🤖 AI Summary
Existing LLM-driven fuzzing approaches for SMT solvers suffer from two critical bottlenecks: nearly half of the generated formulas are syntactically invalid, and iterative LLM invocations incur prohibitive computational overhead. This paper proposes Chimera, the first framework to leverage LLMs for automatically inferring context-free grammars of SMT theories, enabling synthesis of reusable, composable Boolean-term constructors. By integrating grammar-guided skeleton filling, Chimera generates syntactically valid and semantically diverse SMT formulas with only a single LLM query per iteration. The approach unifies grammar extraction, program synthesis, and skeleton-driven fuzz testing.
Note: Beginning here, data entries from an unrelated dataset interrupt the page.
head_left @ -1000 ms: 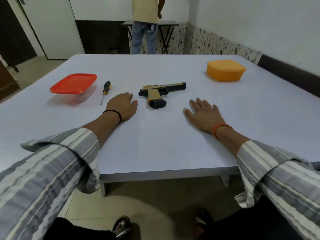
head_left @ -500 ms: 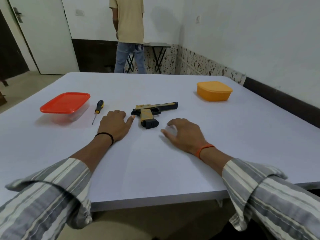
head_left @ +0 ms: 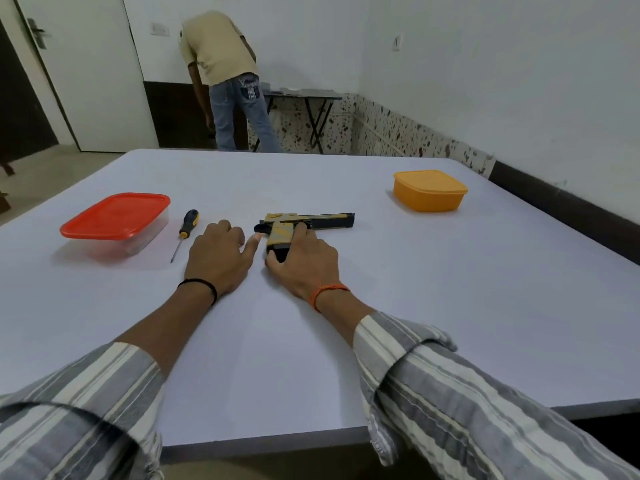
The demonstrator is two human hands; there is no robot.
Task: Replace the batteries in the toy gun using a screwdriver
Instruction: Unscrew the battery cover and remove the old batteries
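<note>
A tan and black toy gun (head_left: 325, 220) lies on its side in the middle of the white table (head_left: 398, 306), barrel pointing right. My right hand (head_left: 308, 261) grips its handle, thumb on the left side near the butt, fingers on the right side. My left hand (head_left: 218, 254) rests on the table just left of the gun, knuckles loosely bent, thumb pointing toward the handle without touching it. A screwdriver (head_left: 188, 223) with a black and yellow handle lies left of my left hand, tip toward me.
A clear container with a red lid (head_left: 114, 216) sits left of the screwdriver. An orange lidded container (head_left: 429, 190) stands at the far right. Beyond the table a person (head_left: 225, 64) bends by a small folding table (head_left: 311, 95). A wall runs along the right.
My right hand slid left from the bare table onto the gun's handle and closed around it. My left hand stayed in place. The view tilted upward.
</note>
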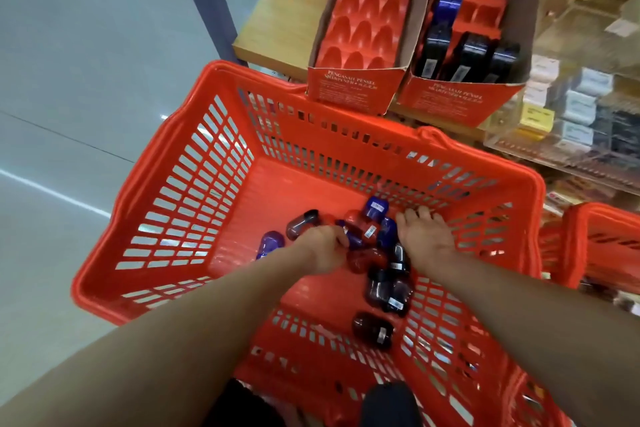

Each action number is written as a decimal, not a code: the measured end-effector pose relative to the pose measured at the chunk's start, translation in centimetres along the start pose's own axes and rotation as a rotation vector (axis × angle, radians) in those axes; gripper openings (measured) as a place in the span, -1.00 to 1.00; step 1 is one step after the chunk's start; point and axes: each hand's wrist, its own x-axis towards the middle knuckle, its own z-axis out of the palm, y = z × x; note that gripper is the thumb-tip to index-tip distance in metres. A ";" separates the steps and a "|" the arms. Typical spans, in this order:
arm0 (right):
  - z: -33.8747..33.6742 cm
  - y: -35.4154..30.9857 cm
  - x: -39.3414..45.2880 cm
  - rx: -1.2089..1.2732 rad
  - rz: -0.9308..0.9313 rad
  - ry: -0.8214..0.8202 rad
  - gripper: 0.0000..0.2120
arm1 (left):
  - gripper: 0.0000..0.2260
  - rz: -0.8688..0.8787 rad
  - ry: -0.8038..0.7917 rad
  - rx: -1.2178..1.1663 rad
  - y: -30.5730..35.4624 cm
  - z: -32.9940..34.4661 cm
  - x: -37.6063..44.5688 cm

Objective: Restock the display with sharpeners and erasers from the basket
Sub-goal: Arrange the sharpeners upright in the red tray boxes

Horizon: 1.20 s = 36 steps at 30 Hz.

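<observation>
Both my arms reach down into the red basket (194, 163), which sits against the front edge of the wooden shelf (277, 28). My left hand (323, 246) is down in the heap of sharpeners (375, 253) near the middle of the basket floor, its fingers curled into the pile around a blue one; how many it grips I cannot tell. My right hand (424, 234) lies just beside it on the far right side of the heap, palm down, its fingers spread and fairly straight, touching the sharpeners and the floor by the basket's right wall, not closed on anything that I can see.

The sharpeners are small capsule shapes in blue, red and dark smoky plastic, some with white labels. Most are bunched between and under my hands; a blue one (270, 243) lies a little apart to the left, and a dark red one (372, 329) lies alone nearer me.

On the shelf, at its front edge, stand two red display boxes. The left box (353, 88) holds a red tray with bare moulded hollows. The right box (457, 97) is partly filled with black, blue and red sharpeners. Right of them is a clear compartment case (571, 107) with small boxed items I take for erasers, though they are too blurred to be sure.
</observation>
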 end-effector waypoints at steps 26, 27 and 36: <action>-1.5 0.9 0.2 0.734 0.097 -0.046 -0.45 | -0.83 -0.267 0.123 -1.149 1.1 -4.0 -1.0; -0.7 0.4 0.4 0.663 0.046 -0.070 -0.37 | -0.84 -0.285 0.111 -1.178 0.8 -4.2 -1.0; 1.1 -2.0 0.2 0.444 0.023 0.126 -0.31 | -0.76 -0.255 0.168 -1.025 -0.5 -4.8 -1.3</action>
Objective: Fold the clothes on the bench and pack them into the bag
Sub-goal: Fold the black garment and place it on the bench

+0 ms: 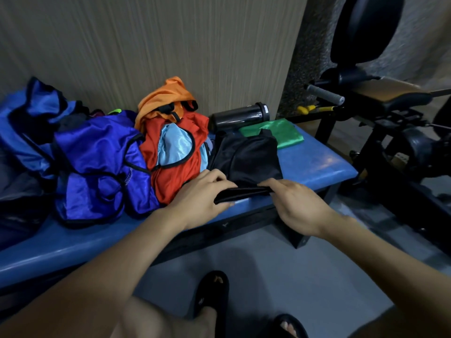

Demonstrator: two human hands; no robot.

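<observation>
Closest to the camera, two feet in black sandals (211,292) stand on the grey floor (305,276) in front of the table (314,162), which has a blue padded top on a dark frame. Both bare forearms reach forward over its front edge.

The black garment (246,154) lies flat on the table, long axis running from the front edge back toward the wall, with its rolled near hem lying crosswise along the front edge. The left hand (202,193) has its grip on the left end of that hem, fingers curled round the fabric, knuckles up. The right hand (295,203) pinches the right end, thumb and fingers closed on the cloth, palm down. So both grips are holding the black garment, pulling the hem straight between them.

Just left of the black garment sits a crumpled pile: a red jersey (175,174) with a light blue one (173,147) on it, an orange one (163,98) on top, and a purple-blue jersey (102,162) further left. Past that, the blue bag (29,123) lies open at the table's left end.

Behind the black garment, a folded green cloth (275,132) lies flat and a dark bottle (240,115) lies on its side against the beige striped wall (146,45). Right of the table is black gym equipment (380,98).
</observation>
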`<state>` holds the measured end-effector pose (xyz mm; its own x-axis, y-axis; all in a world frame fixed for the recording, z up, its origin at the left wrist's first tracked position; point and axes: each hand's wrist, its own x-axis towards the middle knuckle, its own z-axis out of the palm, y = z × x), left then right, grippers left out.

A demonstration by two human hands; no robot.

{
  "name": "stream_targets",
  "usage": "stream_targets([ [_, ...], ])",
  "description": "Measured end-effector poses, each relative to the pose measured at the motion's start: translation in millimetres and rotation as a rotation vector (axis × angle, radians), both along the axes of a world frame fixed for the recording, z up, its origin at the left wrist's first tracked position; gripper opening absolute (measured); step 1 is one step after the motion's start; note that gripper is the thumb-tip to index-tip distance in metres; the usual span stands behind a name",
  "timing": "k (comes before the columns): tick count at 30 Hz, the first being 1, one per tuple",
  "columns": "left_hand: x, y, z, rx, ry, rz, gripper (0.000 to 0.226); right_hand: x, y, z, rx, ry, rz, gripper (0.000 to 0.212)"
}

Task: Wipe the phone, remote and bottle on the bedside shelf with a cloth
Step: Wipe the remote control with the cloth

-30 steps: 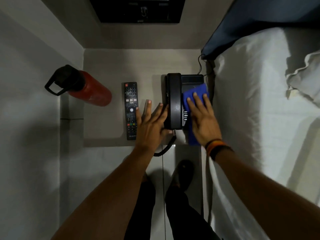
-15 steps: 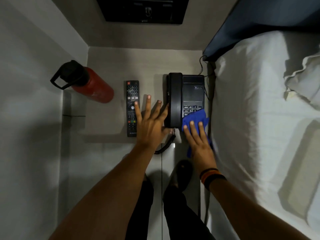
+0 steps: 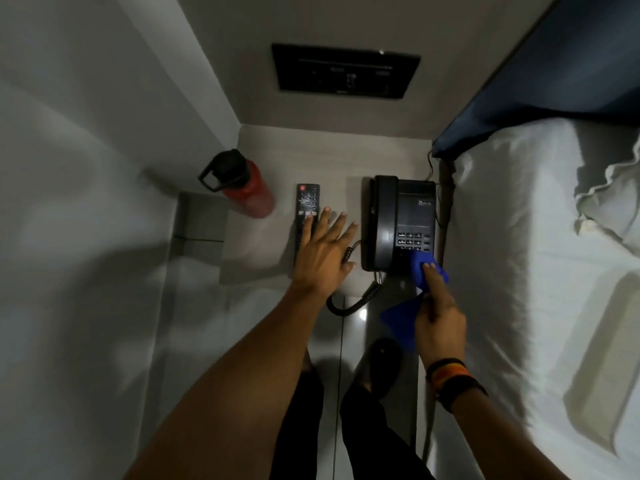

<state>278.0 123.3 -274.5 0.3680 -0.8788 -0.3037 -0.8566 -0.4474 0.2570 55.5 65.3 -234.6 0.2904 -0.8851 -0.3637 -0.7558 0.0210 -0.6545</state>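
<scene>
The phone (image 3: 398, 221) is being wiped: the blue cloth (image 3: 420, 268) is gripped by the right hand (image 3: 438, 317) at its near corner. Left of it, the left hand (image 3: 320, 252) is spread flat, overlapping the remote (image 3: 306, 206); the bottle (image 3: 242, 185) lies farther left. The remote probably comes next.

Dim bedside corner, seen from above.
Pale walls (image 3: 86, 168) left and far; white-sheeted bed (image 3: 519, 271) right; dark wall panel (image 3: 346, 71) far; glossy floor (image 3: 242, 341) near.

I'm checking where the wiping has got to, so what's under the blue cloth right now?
The blue cloth, pinched in the right hand, covers the near right corner of the phone. Keypad rows above it show; whatever lies beneath is hidden. Its loose tail hangs off the shelf edge.
</scene>
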Motion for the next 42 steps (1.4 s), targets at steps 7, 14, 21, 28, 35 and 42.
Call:
stream_targets([
  [7, 28, 101, -37, -0.040, 0.247, 0.343, 0.136, 132, -15, 13, -0.080, -0.120, 0.360, 0.075],
  [14, 39, 88, -76, -0.062, 0.232, 0.253, 0.128, 239, -45, -65, -0.050, 0.182, 0.807, 0.082],
  [21, 38, 78, -76, 0.066, 0.116, 0.237, 0.113, 224, 12, -68, -0.177, 0.320, 0.750, 0.075],
  [28, 36, 85, -76, 0.053, 0.144, 0.236, 0.123, 234, -26, -21, -0.041, 0.367, 0.685, 0.043],
  [35, 36, 90, -82, -0.041, 0.169, 0.253, 0.123, 256, -50, -38, -0.176, 0.353, 0.793, 0.071],
  [42, 42, 85, -79, 0.054, 0.149, 0.218, 0.116, 235, -10, -65, -0.310, 0.484, 0.900, 0.076],
])
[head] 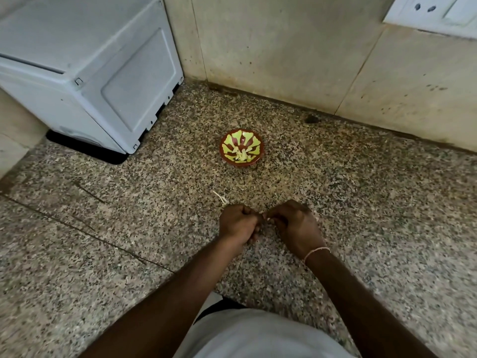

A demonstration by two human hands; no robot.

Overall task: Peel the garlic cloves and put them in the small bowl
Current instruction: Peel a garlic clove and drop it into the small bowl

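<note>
1. The garlic clove being worked on is hidden. It seems to sit where the two sets of fingertips meet, low over the speckled granite counter (361,202), but I cannot make it out.
2. The left hand (238,223) is curled tight, apparently pinching the clove. The right hand (294,226), a thin pale thread bracelet (316,253) at its wrist, is curled too, fingertips against the left's, and looks to be picking at the skin.
3. To peel well, I would hold the clove steady in the left and let the right nails lift the skin from one end.
4. A whitish scrap of papery peel (221,198) lies just beyond the left knuckles. Keep such scraps apart from the bowl.
5. The small round red-brown bowl with yellow-green petal pattern (241,148) stands farther back, with pale peeled cloves (241,156) already inside.
6. A grey-white boxy appliance (85,68) stands at the back left.
</note>
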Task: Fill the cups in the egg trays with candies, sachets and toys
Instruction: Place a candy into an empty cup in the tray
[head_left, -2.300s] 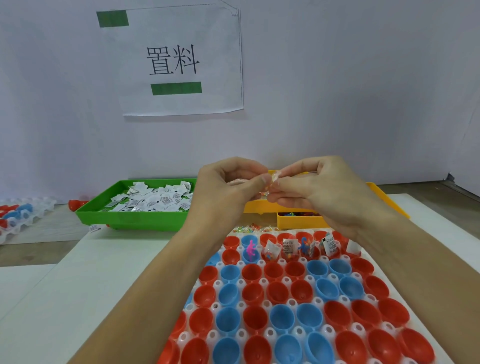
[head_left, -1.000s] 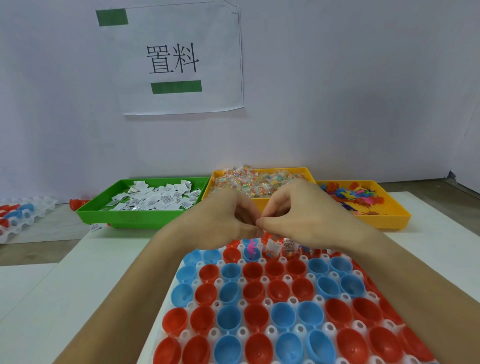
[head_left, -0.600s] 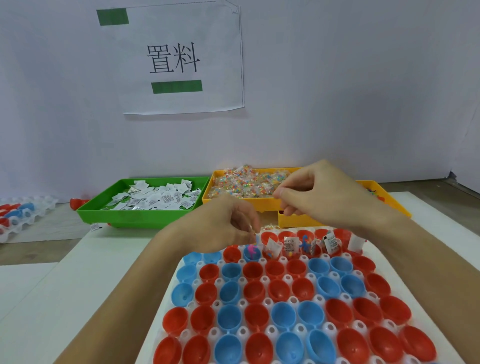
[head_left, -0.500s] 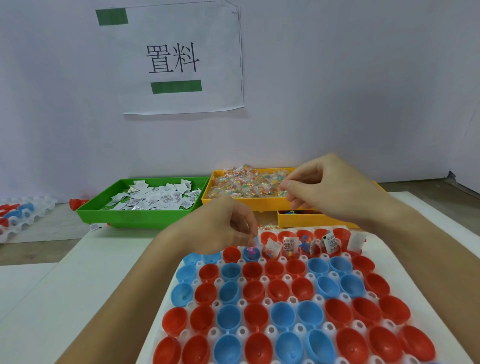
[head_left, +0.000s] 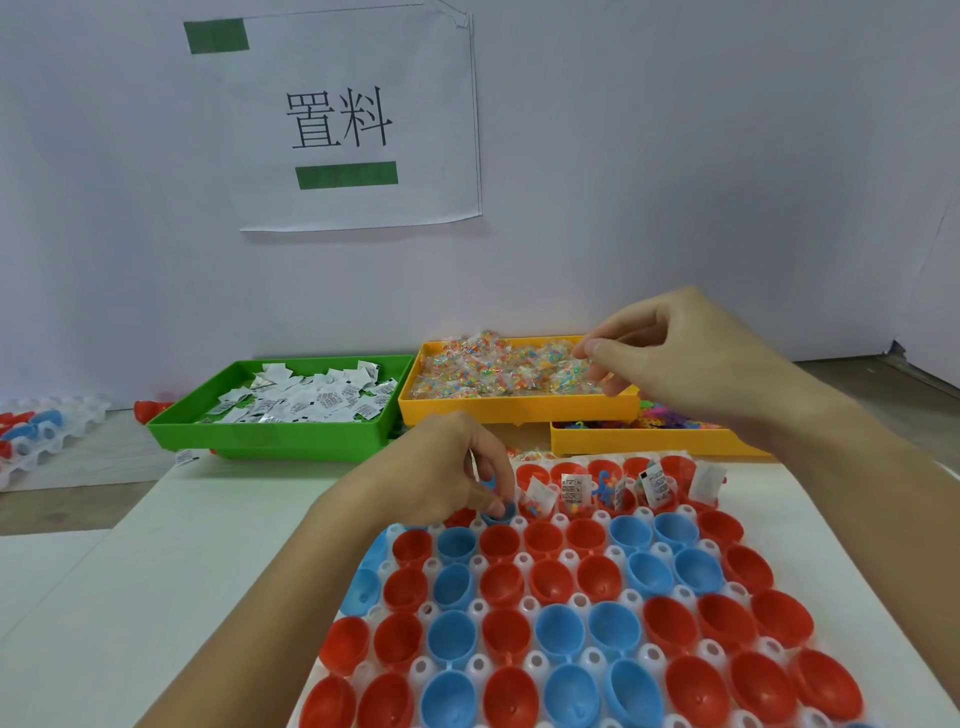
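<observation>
A white egg tray (head_left: 524, 561) of red and blue cups lies in front of me. Cups in its far row hold sachets (head_left: 576, 488), candies and toys. My left hand (head_left: 447, 473) curls down over a blue cup (head_left: 496, 514) at the left of that row, fingertips together at its rim; whatever they hold is hidden. My right hand (head_left: 680, 358) hovers over the right end of the orange candy tray (head_left: 519, 408) and pinches a clear candy packet (head_left: 579, 361) on the pile.
A green tray (head_left: 270, 434) of white sachets stands back left. An orange tray (head_left: 649, 444) of coloured toys (head_left: 670, 418) sits behind the egg tray, partly under my right wrist. Another egg tray (head_left: 41, 431) lies far left. A paper sign (head_left: 358, 119) hangs on the wall.
My hands parted. The right hand lifted away and moved back and right to the candy tray. The left hand dropped to the blue cup in the far row.
</observation>
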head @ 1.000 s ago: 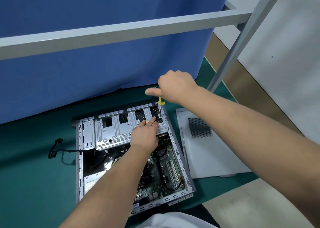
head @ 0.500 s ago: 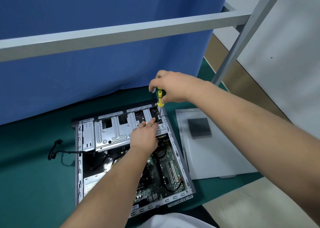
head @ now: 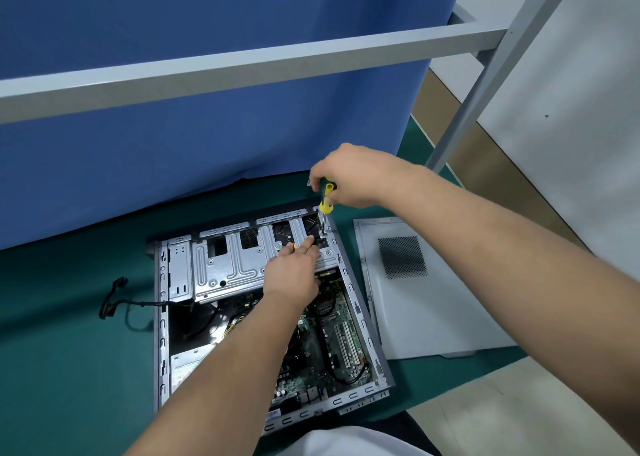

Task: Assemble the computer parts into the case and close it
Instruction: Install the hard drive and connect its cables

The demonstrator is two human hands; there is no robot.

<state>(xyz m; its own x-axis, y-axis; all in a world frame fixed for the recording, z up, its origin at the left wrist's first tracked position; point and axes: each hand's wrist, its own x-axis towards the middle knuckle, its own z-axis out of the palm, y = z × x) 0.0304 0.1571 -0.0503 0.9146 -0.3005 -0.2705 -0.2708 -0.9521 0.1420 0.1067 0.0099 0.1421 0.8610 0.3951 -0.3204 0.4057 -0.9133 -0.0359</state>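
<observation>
Head view, item: right hand (head: 349, 178) gripping screwdriver (head: 325, 196), tip at case (head: 356, 303) corner; left hand (head: 291, 275) beside it, fingers extended on drive cage (head: 228, 265). Risk: tip slipping onto those fingers; side panel (head: 433, 300) under right forearm, unfitted

Right hand (head: 349, 178) now closed around screwdriver (head: 326, 197) handle; index finger, extended a second ago, now curled in.
</observation>
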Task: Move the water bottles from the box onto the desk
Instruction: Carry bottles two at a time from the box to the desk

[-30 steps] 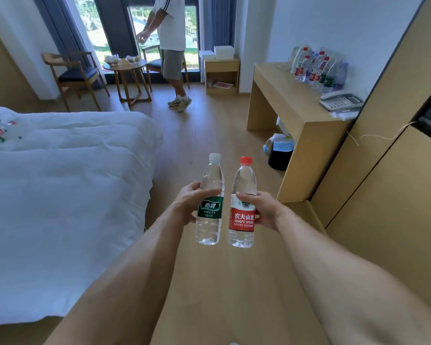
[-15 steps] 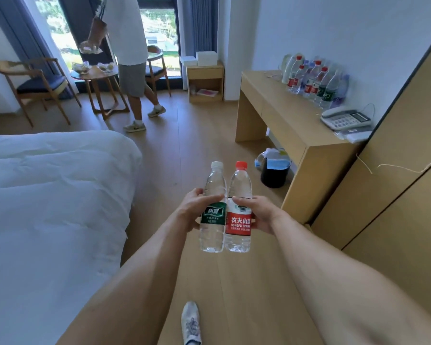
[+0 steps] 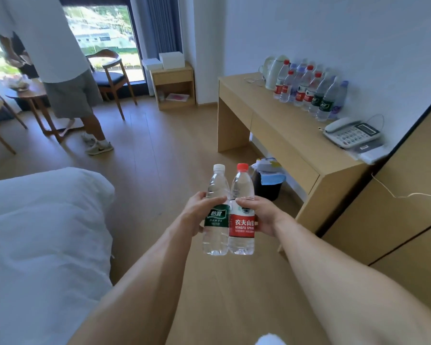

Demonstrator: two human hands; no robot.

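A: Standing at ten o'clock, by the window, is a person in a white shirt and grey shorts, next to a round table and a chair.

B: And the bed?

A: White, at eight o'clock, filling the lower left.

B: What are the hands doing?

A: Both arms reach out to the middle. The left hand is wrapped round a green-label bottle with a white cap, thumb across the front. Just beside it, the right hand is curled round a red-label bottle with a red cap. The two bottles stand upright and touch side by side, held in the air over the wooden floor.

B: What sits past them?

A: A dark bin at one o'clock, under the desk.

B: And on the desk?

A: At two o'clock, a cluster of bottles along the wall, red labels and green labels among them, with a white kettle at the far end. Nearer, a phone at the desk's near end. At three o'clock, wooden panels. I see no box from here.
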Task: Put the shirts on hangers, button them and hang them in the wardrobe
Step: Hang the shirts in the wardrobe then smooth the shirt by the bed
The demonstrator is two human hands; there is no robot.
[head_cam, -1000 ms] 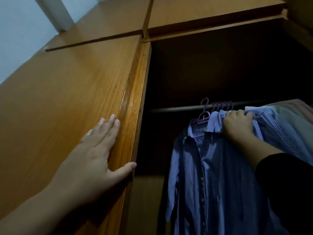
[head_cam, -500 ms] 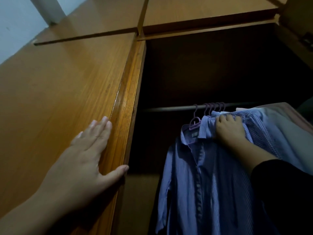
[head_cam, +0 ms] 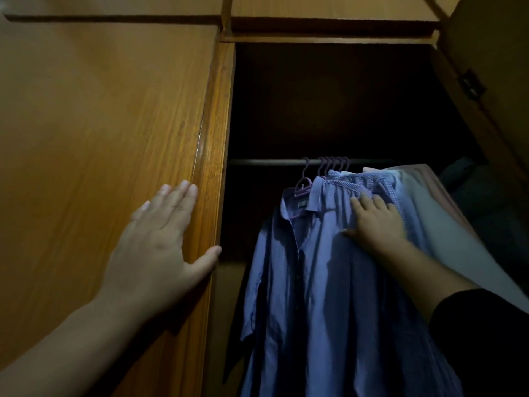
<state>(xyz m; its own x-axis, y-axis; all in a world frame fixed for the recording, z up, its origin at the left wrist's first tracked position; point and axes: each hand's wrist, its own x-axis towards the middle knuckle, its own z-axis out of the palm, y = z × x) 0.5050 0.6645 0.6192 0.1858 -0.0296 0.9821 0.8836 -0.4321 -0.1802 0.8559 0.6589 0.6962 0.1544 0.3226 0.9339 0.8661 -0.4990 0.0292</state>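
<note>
The open wooden wardrobe (head_cam: 329, 96) has a dark interior. A closed orange-brown wooden door panel (head_cam: 94, 124) stands to the left of the opening. A second door, swung open, shows at the upper right with a dark metal hinge (head_cam: 471, 85) on its inner face.

The left hand (head_cam: 156, 242) lies flat on the closed door panel, fingers straight and together, the thumb spread and hooked round the door's inner edge. This grip is apart and holds nothing.

A dark horizontal metal rail (head_cam: 263, 162) crosses the opening from left to right. The hooks of several purple plastic hangers (head_cam: 329, 164) sit on it, bunched close together. The blue striped button-front shirt (head_cam: 315, 282) hangs from the leftmost purple hanger, inside the wardrobe. Its long axis runs vertically, collar at the top, hem out of view below. The buttoned placket faces outward, towards the camera and slightly left.

Further shirts, one blue checked (head_cam: 392, 190) and one pale grey (head_cam: 446, 224), are packed just beside it on the right.

The right hand (head_cam: 375, 222) rests on the blue striped shirt's shoulder. Its fingers are laid over the fabric, thumb spread below; whether they pinch the cloth cannot be told. A black sleeve (head_cam: 481, 339) covers the right forearm.
</note>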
Evaluated on Z3 and cvc5, Chimera discovers 43 vulnerabilities—40 of which have been confirmed and patched—demonstrating substantial improvements in both detection efficiency and practical applicability for industrial-strength SMT solvers.
📝 Abstract
Satisfiability Modulo Theory (SMT) solvers are foundational to modern systems and programming languages research, providing the foundation for tasks like symbolic execution and automated verification. Because these solvers sit on the critical path, their correctness is essential, and high-quality test formulas are key to uncovering bugs. However, while prior testing techniques performed well on earlier solver versions, they struggle to keep pace with rapidly evolving features. Recent approaches based on Large Language Models (LLMs) show promise in exploring advanced solver capabilities, but two obstacles remain: nearly half of the generated formulas are syntactically invalid, and iterative interactions with the LLMs introduce substantial computational overhead. In this study, we present Chimera, a novel LLM-assisted fuzzing framework that addresses both issues by shifting from direct formula generation to the synthesis of reusable term (i.e., logical expression) generators. Particularly, Chimera uses LLMs to (1) automatically extract context-free grammars (CFGs) for SMT theories, including solver-specific extensions, from documentation, and (2) synthesize composable Boolean term generators that adhere to these grammars. During fuzzing, Chimera populates structural skeletons derived from existing formulas with the terms iteratively produced by the LLM-synthesized generators. This design ensures syntactic validity while promoting semantic diversity. Notably, Chimera requires only one-time LLM interaction investment, dramatically reducing runtime cost. We evaluated Chimera on two leading SMT solvers: Z3 and cvc5. Our experiments show that Chimera has identified 43 confirmed bugs, 40 of which have already been fixed by developers.